Thursday, March 5, 2009

The web server process that was being debugged has been terminated by Internet Information Services (IIS)

By default, debugging a website or web project within Visual Studio bring up the built-in server of Visual Studio. But, we do have a problem to change the server to an IIS instance. I recently switched to debugging on IIS on my Windows 2008 Server Machine. Debugging works fine.
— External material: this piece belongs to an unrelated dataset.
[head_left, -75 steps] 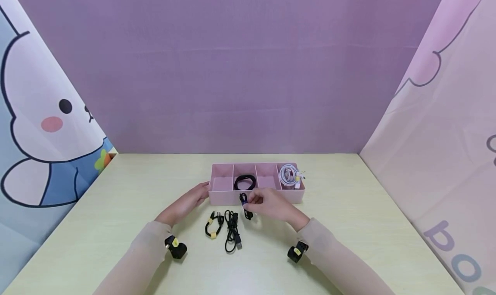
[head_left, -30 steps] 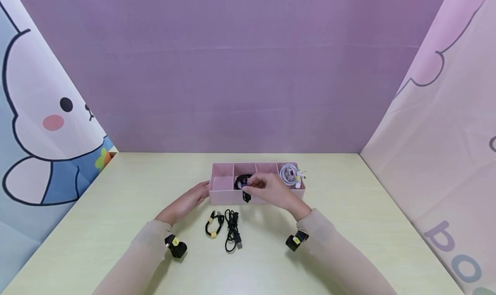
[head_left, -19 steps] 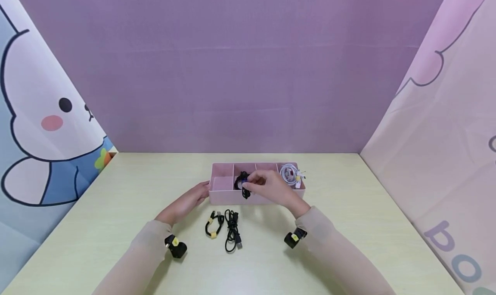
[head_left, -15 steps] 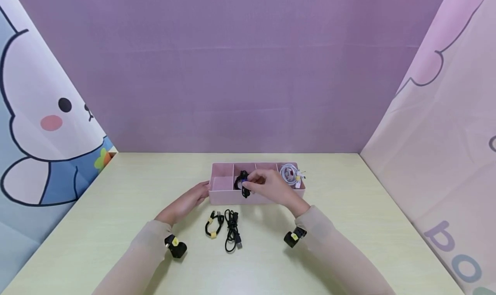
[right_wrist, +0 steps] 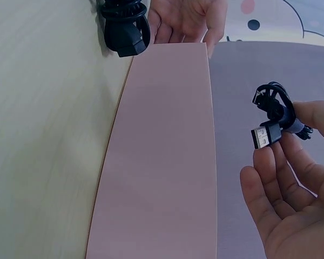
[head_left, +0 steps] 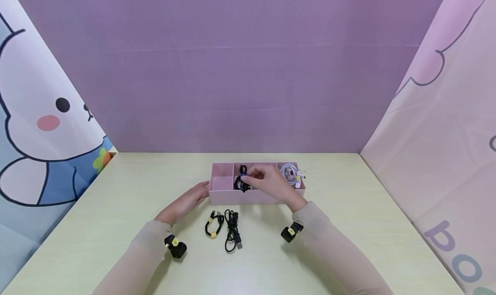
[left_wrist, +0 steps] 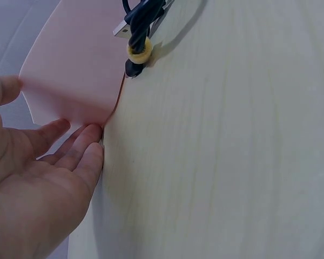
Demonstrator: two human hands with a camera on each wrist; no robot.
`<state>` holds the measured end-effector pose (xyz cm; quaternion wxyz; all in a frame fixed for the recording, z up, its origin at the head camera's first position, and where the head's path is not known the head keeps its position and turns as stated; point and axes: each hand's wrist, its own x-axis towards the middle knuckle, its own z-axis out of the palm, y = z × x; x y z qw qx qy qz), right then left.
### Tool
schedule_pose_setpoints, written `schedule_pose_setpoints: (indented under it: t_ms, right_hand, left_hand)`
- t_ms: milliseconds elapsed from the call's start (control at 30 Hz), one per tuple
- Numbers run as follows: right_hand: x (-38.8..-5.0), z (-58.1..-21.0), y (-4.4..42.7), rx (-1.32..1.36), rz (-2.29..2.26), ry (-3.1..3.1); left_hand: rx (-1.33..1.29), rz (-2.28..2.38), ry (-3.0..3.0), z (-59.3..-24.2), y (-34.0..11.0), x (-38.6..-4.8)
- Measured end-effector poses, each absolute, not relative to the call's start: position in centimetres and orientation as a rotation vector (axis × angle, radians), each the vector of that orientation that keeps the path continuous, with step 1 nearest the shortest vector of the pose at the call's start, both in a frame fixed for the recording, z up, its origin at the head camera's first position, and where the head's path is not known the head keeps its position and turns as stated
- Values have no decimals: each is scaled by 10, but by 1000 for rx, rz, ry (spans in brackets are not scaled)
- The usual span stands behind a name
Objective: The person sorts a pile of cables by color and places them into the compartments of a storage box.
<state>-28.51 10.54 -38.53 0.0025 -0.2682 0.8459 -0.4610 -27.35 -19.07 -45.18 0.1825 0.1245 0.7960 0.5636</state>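
My right hand (head_left: 271,184) pinches a bundled black USB cable (right_wrist: 276,110) between thumb and fingers. In the head view that bundle hangs over the second compartment from the left of a pink divided box (head_left: 255,197). A coiled black cable lies in that compartment, now partly hidden behind the held bundle. At the box's left end, my left hand (head_left: 190,202) rests with its fingertips against the wall; in the left wrist view the fingers (left_wrist: 82,148) are only slightly bent, and the thumb touches near the wall's edge.
On the table (head_left: 155,265) in front of the box lie a short black cable with yellow ties (head_left: 213,234) and a folded black USB cable (head_left: 231,230). A white coiled cable (head_left: 288,174) sits in the rightmost compartment. A purple backdrop (head_left: 240,71) stands behind.
My right hand has lifted the bundled cable from in front of the box, over its front wall and farther back above the second compartment. The left hand stays at the box's left end.
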Motion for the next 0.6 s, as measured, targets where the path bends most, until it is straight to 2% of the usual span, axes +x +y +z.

The only problem is that if your code hit some breakpoint and if you leave the program in ‘break’ mode for more than 90 seconds, Visual Studio shows the following message:

image

After a bit tweaking around in the new IIS interface, I got the solution:

  1. image Open Internet Information Services (IIS) Manager.
  2. From the server tree (the item with the name as the server name), choose Application Pools.
  3. Choose the Application Pool corresponding to your testing IIS website (usually it has the same name as your IIS website)
  4. Right-click and choose Advanced Settings.
  5. From the Process Model node, change the Ping Maximum Response Time (seconds) to a comfortably higher value (I have set the value to 900 seconds which is 15 minutes).

Alternatively, you can also set the Ping Enabled property to False.

Apparently what happens is that the server keeps pinging the worker process and waits for a response. When in debugging mode, the worker process is affectively suspended, which results in the ping not being responded.